Irish president withdraws from Belfast banquet to mark 1916 Easter Rising

President Michael D Higgins at the opening of a new visitor centre at Kilmainham Gaol, where many Irish revolutionaries of the 1916 rising were imprisoned and executed, in Dublin.
President Michael D Higgins at the opening of a new visitor centre at Kilmainham Gaol, where many Irish revolutionaries of the 1916 rising were imprisoned and executed, in Dublin. Photograph: Brian Lawless/PA

Ireland’s president has pulled out of a dinner at Belfast’s city hall to mark both the centenary of the 1916 Easter Rising against British rule and the Battle of the Somme.

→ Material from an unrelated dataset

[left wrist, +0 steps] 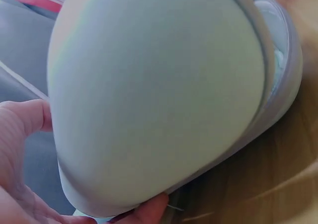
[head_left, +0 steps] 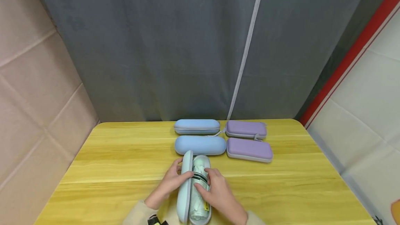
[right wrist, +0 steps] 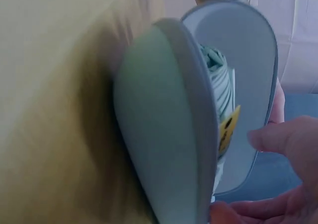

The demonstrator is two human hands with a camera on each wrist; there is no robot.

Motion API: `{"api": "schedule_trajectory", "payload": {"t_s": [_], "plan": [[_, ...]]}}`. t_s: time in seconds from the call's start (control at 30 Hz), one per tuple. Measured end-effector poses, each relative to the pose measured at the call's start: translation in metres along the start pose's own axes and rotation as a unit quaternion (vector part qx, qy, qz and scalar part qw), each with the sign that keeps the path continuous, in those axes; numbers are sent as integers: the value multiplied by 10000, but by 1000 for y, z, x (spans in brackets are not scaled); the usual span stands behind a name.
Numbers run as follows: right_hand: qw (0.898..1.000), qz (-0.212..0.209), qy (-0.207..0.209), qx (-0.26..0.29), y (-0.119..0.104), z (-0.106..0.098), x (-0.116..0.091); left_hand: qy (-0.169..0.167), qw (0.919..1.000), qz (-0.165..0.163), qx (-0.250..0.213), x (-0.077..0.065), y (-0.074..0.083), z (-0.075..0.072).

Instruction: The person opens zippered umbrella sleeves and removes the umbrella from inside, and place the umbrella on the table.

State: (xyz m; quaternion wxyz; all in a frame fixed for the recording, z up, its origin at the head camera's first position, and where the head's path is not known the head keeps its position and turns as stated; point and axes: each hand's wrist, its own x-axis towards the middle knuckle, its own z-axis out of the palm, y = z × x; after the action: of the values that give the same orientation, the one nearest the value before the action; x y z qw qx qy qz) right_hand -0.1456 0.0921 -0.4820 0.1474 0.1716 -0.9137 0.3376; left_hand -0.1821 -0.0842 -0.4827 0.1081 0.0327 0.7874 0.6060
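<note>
The pale mint hard-shell case [head_left: 184,197] lies unfolded at the near middle of the yellow wood-grain table [head_left: 300,180], its long axis running from the table's near edge toward its far edge. Its lid stands up on the table's left side, gripped by the left hand [head_left: 171,180]. The mint fabric folded umbrella [head_left: 198,204] lies lengthwise in the base; the right hand [head_left: 221,193] is over it, whether pinching I cannot tell. Two blue rounded cases [head_left: 200,145] and two purple oblong cases [head_left: 249,149] line the table's far edge; bare wood spreads toward its left and right edges.
</note>
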Motion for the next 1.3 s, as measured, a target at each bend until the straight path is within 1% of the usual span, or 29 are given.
{"api": "schedule_trajectory", "payload": {"t_s": [0.13,0.2,0.3,0.43,0.5,0.63,0.7,0.8,0.87,0.93,1.03,1.17,1.3], "plan": [[9984,17,-83,-560,-3,3,6,-131,9988,-262,-386,-2,0,-3],[9969,-1,-135,-777,-5,4,9,-207,9978,-339,-536,-3,0,-4],[9955,-15,-269,-907,-6,5,13,-339,9956,-398,-780,-3,-2,-6],[9928,94,-516,-1077,-8,6,17,-535,9924,-469,-1000,-2,-5,-8],[9892,196,-675,-1288,-10,7,18,-627,9911,-508,-1055,-1,-7,-9],[9789,383,-969,-1760,-16,9,21,-748,9901,-574,-1039,-2,-8,-10],[9742,484,-1119,-1900,-19,10,22,-786,9895,-606,-1054,-1,-10,-10],[9714,678,-1352,-1831,-22,10,24,-855,9883,-602,-1112,-1,-11,-11],[9707,863,-1504,-1664,-23,10,26,-928,9867,-595,-1195,0,-11,-12],[9718,1012,-1565,-1445,-22,10,28,-993,9855,-563,-1255,-1,-9,-13],[9763,1143,-1471,-1098,-19,12,27,-1056,9835,-542,-1362,-3,-8,-14],[9827,1201,-1232,-690,-14,14,25,-1024,9831,-540,-1420,-5,-7,-12],[9830,1267,-1250,-450,-12,12,23,-945,9844,-477,-1407,-6,-7,-9]]}}
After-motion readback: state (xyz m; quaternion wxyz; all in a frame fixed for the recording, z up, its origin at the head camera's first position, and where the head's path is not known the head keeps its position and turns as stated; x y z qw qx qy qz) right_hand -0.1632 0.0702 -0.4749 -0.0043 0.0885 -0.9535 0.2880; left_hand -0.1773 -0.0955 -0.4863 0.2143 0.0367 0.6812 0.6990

Michael D Higgins was the Sinn Féin lord mayor of Belfast’s guest of honour at the event on 8 April. But the head of state in the Irish Republic withdrew from the civic dinner after some unionists said they would boycott it.

Arder Carson said he was extremely disappointed that a failure to achieve crossparty support resulted in Higgins’s pullout

He said: “The overall programme for the decade was agreed by full council and has crossparty support; and that position has not changed.

“A lot of hard work has gone into creating an inclusive programme of events which is respectful of all viewpoints and which focuses on the key events of our shared history, and those which have impacted on our city.

“In this important year which reflects on the centenary of the 1916 Easter Rising and the Battle of the Somme, Belfast city council has shown leadership in how we mark these events and I would wish that to continue.

“The dinner will, of course, be going ahead on 8 April and I am very much looking forward to the occasion.”

The first minister of Northern Ireland and Democratic Unionist leader, Arlene Foster, also generated controversy on Thursday in relation to the 1916 rising. Foster described those who staged the rebellion as “egotists” who had no democratic backing.

Foster also refused an Irish government invitation to attend the official ceremony to mark the rising’s centenary in Dublin on Easter Sunday. She said the rebellion had been “a violent act that killed many hundreds of Irish people”.

The city council dinner was also to mark the 100th anniversary of the Battle of Somme, during which thousands of men, many of them from the unionist community in Northern Ireland, were killed.